• **What is needed**
Line by line, give the data again exactly as it appears, but without pictures.

═══ Available data

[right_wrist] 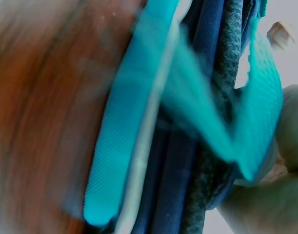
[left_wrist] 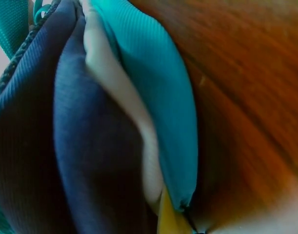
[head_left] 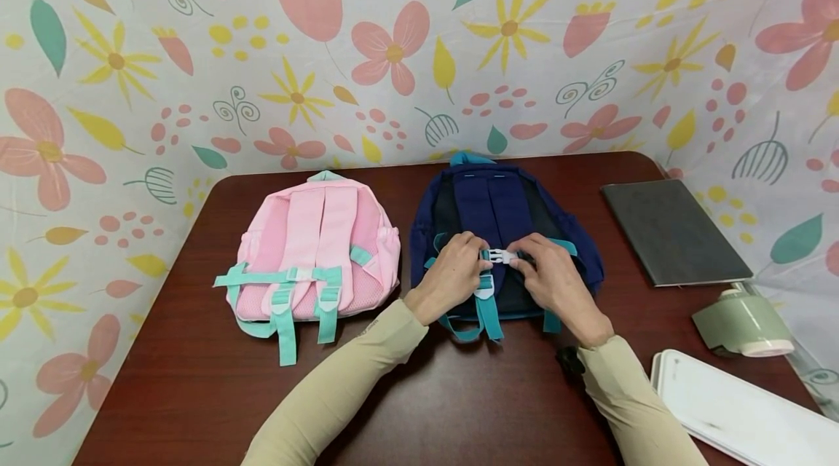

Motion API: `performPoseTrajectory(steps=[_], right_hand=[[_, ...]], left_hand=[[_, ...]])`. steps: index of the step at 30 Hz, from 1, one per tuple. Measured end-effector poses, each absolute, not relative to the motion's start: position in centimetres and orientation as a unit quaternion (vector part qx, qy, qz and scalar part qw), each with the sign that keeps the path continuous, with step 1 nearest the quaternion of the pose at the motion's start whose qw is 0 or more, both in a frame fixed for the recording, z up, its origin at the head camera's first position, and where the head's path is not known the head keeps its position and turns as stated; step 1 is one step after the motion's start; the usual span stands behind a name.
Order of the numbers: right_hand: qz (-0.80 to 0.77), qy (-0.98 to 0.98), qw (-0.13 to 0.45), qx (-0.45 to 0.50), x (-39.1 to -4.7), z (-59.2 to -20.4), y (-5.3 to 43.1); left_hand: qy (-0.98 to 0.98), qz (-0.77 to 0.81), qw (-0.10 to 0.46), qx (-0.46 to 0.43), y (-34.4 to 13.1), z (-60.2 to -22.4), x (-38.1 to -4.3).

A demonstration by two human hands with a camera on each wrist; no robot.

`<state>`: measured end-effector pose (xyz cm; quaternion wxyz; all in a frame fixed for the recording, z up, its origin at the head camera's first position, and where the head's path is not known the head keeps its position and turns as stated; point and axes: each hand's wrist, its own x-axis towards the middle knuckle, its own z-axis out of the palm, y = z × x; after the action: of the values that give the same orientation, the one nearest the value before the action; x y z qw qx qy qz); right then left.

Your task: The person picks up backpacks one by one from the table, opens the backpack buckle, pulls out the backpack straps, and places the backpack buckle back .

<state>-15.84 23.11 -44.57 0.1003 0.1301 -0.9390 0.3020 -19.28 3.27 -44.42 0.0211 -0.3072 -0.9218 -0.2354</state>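
A navy backpack [head_left: 429,207] with teal webbing straps lies on the table, its strap side up. Over its lower middle, a white side-release buckle [head_left: 499,256] spans the gap between the two hands. My left hand [head_left: 452,271] pinches the buckle's left end, and my right hand [head_left: 557,280] pinches its right end. Whether the two buckle halves are fully locked cannot be told. Just below hangs a white strap adjuster [head_left: 484,287] with loose teal webbing. The right wrist view shows a teal strap [right_wrist: 263,97] beside blurred fingers [right_wrist: 270,207]; the left wrist view shows only the bag's teal-trimmed edge [left_wrist: 158,92].
A pink backpack [head_left: 262,233] with mint straps lies to the left on the brown table [head_left: 419,393]. To the right are a dark flat notebook-like item [head_left: 675,233], a green cup-like object [head_left: 743,324] and a white flat panel [head_left: 741,408]. Flower-printed cloth [head_left: 393,116] hangs behind.
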Motion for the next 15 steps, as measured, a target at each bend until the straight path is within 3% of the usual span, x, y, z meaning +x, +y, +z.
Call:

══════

• **Solution**
[right_wrist] 
[left_wrist] 
[head_left] 

Motion API: `performPoseTrajectory(steps=[_], right_hand=[[_, ...]], left_hand=[[_, ...]])`. steps: index of the step at 30 Hz, from 1, one per tuple. Measured end-effector poses, each absolute, not relative to the motion's start: position in centimetres and orientation as a unit quaternion (vector part qx, qy, qz and scalar part qw), each with the sign that keeps the path continuous, with step 1 nearest the quaternion of the pose at the motion's start whose qw is 0 or more, both in a frame fixed for the recording, z up, its origin at the head camera's first position, and where the head's path is not known the head keeps its position and turns as stated; step 1 is one step after the motion's start; the usual span stands behind a name.
Order of the numbers: right_hand: qz (-0.80 to 0.77), qy (-0.98 to 0.98), qw (-0.13 to 0.45), qx (-0.45 to 0.50), x (-39.1 to -4.7), z (-59.2 to -20.4), y (-5.3 to 43.1); left_hand: qy (-0.98 to 0.98), qz (-0.77 to 0.81), qw (-0.10 to 0.46), qx (-0.46 to 0.43), y (-34.4 to 13.1), z (-60.2 to -22.4), x (-38.1 to -4.3).

A demonstration by two human hands with a camera on each wrist; no robot.

`<state>`: measured end-effector pose (xyz cm; quaternion wxyz; all in a frame fixed for the recording, z up, its origin at the head camera's first position, and where the head's path is not known the head keeps its position and turns as stated; point and axes: each hand's wrist, its own x-axis towards the middle knuckle, its own z-axis out of the palm, y = z × x; after the action: of the values that give the same orientation, the one nearest the value before the action; x y z qw qx qy qz); right then left.

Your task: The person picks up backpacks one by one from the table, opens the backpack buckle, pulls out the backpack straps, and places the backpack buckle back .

<state>-15.84 23.11 -44.57 0.1003 0.1301 -0.9390 0.3020 -19.28 3.27 -44.42 0.0211 -0.3072 -0.9218 -0.2354</state>
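A navy backpack [head_left: 429,207] with teal webbing straps lies on the table, its strap side up. Over its lower middle, a white side-release buckle [head_left: 499,256] spans the gap between the two hands. My left hand [head_left: 452,271] pinches the buckle's left end, and my right hand [head_left: 557,280] pinches its right end. Whether the two buckle halves are fully locked cannot be told. Just below hangs a white strap adjuster [head_left: 484,287] with loose teal webbing. The right wrist view shows a teal strap [right_wrist: 263,97] beside blurred fingers [right_wrist: 270,207]; the left wrist view shows only the bag's teal-trimmed edge [left_wrist: 158,92].
A pink backpack [head_left: 262,233] with mint straps lies to the left on the brown table [head_left: 419,393]. To the right are a dark flat notebook-like item [head_left: 675,233], a green cup-like object [head_left: 743,324] and a white flat panel [head_left: 741,408]. Flower-printed cloth [head_left: 393,116] hangs behind.
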Motion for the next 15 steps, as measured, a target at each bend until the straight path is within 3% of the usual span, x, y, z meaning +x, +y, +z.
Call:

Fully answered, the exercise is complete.